In this part we will discuss how we plan on creating more consistency between services, without limiting the ownership of our engineers
Challenge 3: Scaling consistency between services
We have grown rapidly in the last few years. As a result, we have taken some technical debt when wanting to launch new services ASAP. Some of our stack is running on Heroku (mostly lower traffic services), others on Amazon EC2 Container Service (ECS) (direct or by using Amazon Elastic Beanstalk). This seems fine, however when auditing the services we found some irregularities:
- Some services did not have autoscaling.
- Other services relied on manual deployment to staging and dev.
- Monitoring and alerting was configured for most of the critical services, yet this was not the case for all of them.
- The flow for deploying to production and rolling back was very different depending on the service.
- Some applications use Cloudwatch for logging, others rely on Papertrail, others have no searchable logs, etc.
As a result some engineers need to adapt their applications to Heroku, others need to write Dockerfiles, some need to learn how to configure ECS, etc.
We have chosen to enforce consistency by moving all microservices to our own cluster:
- Applications need to run inside a Docker container
- Container orchestration handles by Kubernetes
- Automated deployment / rollback using Jenkins (and Jenkinsfiles)
- Custom app monitoring in Prometheus.
- Logging to Stackdriver, using the Google Cloud Logging driver.
Process for running new applications on the cluster
The infrastructure team will become responsible for maintaining and improving the cluster. Their responsibility however, ends at the container level. All containers run in an orchestrator, so in a way they could affect each other. For example if one container starts dumping GBs of data on disk, it could affect disk performance or even cause an outage of the node.
At Google, applications need to be engineered so they are compatible with the Borg cluster. For example a service like the Multiplexer (responsible for starting up other R / Python / SQL containers) will not be able to run on our Kubernetes cluster out of the box.
This means that when there is a new service that should be deployed on the cluster, the engineers should sync with the infrastructure team, explain the high level functionality, expected load, expected CPU / RAM / Storage requirements, how downtime will affect other services, etc.

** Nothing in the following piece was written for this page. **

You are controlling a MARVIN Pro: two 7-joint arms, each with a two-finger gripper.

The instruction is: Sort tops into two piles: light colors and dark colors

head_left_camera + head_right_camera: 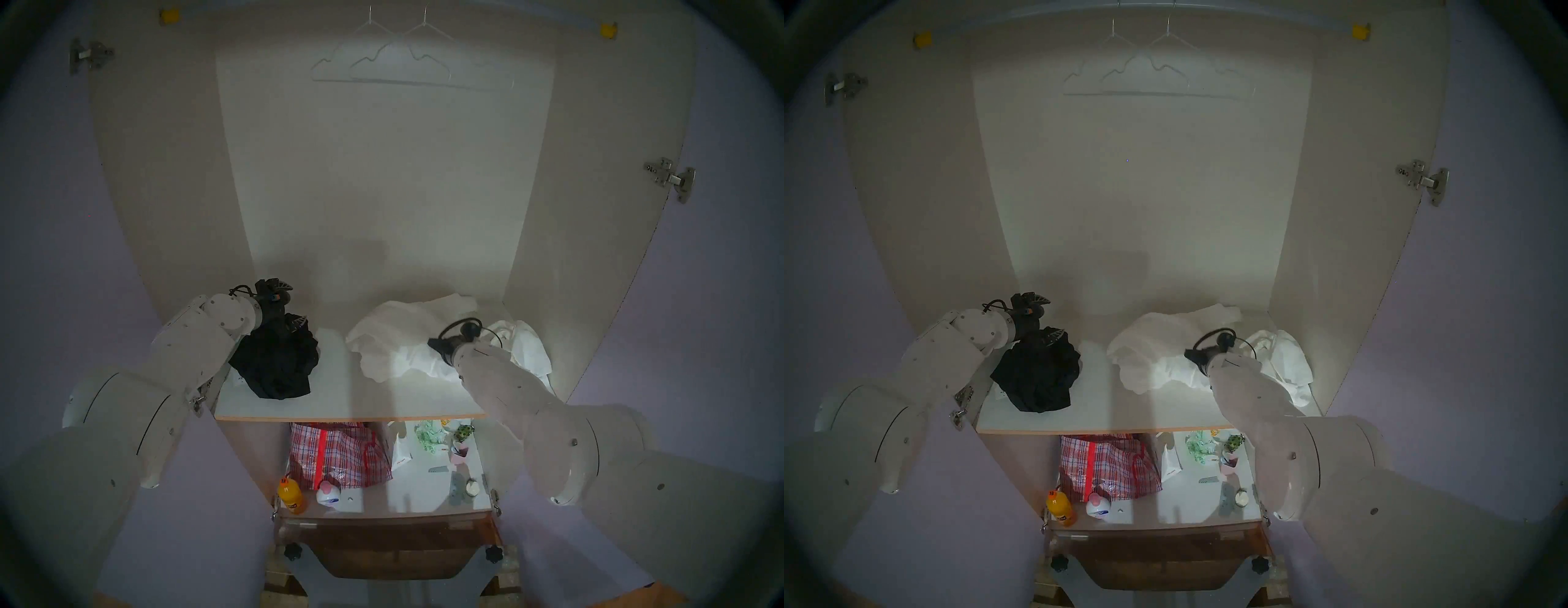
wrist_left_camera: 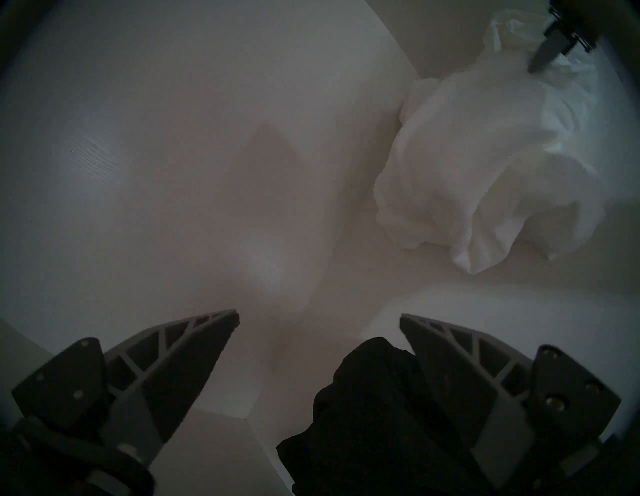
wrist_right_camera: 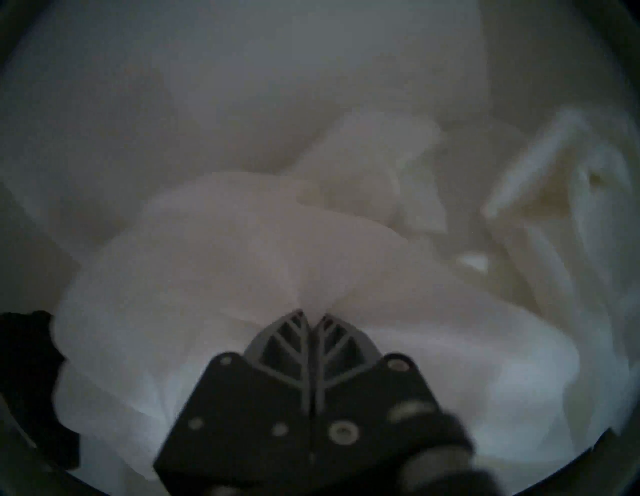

Given part 1 on how to scale communication, this info is ideally part of the Github Wiki of the service.
Which programming languages or frameworks do we use?
Given that the choice has a big impact on recruiting, making cross-team pull-requests, speed for people to switch teams, etc. We decided to limit our stack for web applications to Ruby on Rails, NodeJS, React and Python.
Does this mean we will never use Go? No. However this does imply that if there is a team that would like to start using Go for a new service, it’s not something they should decide by themselves. Hence the idea is to start a broader discussion with the engineering team, to see if we are going to expand our stack to include Go.
Enforcing rules or limitations is never an easy task, however we hope that what we just described will increase productivity for all engineers in the long run, without limiting ownership.